%%

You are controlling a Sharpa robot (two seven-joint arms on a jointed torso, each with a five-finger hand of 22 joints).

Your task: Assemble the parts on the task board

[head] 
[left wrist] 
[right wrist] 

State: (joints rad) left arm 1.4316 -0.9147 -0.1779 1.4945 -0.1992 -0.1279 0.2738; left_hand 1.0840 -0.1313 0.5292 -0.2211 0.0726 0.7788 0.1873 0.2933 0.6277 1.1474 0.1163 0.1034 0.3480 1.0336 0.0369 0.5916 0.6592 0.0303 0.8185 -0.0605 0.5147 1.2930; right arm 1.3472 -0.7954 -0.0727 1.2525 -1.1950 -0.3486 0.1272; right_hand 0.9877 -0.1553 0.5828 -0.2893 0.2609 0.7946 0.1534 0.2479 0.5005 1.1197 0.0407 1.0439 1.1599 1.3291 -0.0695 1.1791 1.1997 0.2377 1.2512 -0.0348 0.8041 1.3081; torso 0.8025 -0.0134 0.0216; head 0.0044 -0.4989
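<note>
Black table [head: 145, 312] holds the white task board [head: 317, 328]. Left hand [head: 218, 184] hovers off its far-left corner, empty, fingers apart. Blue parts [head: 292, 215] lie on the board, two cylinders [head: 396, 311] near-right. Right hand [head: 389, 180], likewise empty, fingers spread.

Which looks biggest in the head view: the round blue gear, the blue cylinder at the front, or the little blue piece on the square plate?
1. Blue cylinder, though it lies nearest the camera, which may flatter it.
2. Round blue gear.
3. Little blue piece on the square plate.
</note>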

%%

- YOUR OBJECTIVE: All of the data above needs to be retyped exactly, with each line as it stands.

- EXERCISE RESULT:
You are controlling a Sharpa robot (two seven-joint arms on a jointed torso, each with a five-finger hand of 22 joints).

Your task: Assemble the parts on the task board

[head] 
[left wrist] 
[right wrist] 

State: (joints rad) left arm 1.4316 -0.9147 -0.1779 1.4945 -0.1992 -0.1279 0.2738; left_hand 1.0840 -0.1313 0.5292 -0.2211 0.0726 0.7788 0.1873 0.2933 0.6277 1.1474 0.1163 0.1034 0.3480 1.0336 0.0369 0.5916 0.6592 0.0303 0.8185 -0.0605 0.5147 1.2930; right arm 1.3472 -0.7954 -0.0727 1.2525 -1.1950 -0.3486 0.1272; right_hand 0.9877 -0.1553 0.5828 -0.2893 0.2609 0.7946 0.1534 0.2479 0.5005 1.1197 0.0407 1.0439 1.1599 1.3291 -0.0695 1.1791 1.1997 0.2377 1.2512 -0.0348 0.8041 1.3081; torso 0.8025 -0.0134 0.0216; head 0.0044 -0.4989
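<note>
Black table [head: 145, 312] holds the white task board [head: 317, 328]. Left hand [head: 218, 184] hovers off its far-left corner, empty, fingers apart. Blue parts [head: 292, 215] lie on the board, two cylinders [head: 396, 311] near-right. Right hand [head: 389, 180], likewise empty, fingers spread.

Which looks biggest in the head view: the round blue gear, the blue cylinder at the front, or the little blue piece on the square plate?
1. Blue cylinder, though it lies nearest the camera, which may flatter it.
2. Round blue gear.
3. Little blue piece on the square plate.
</note>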

Nothing further remains to be added to the answer.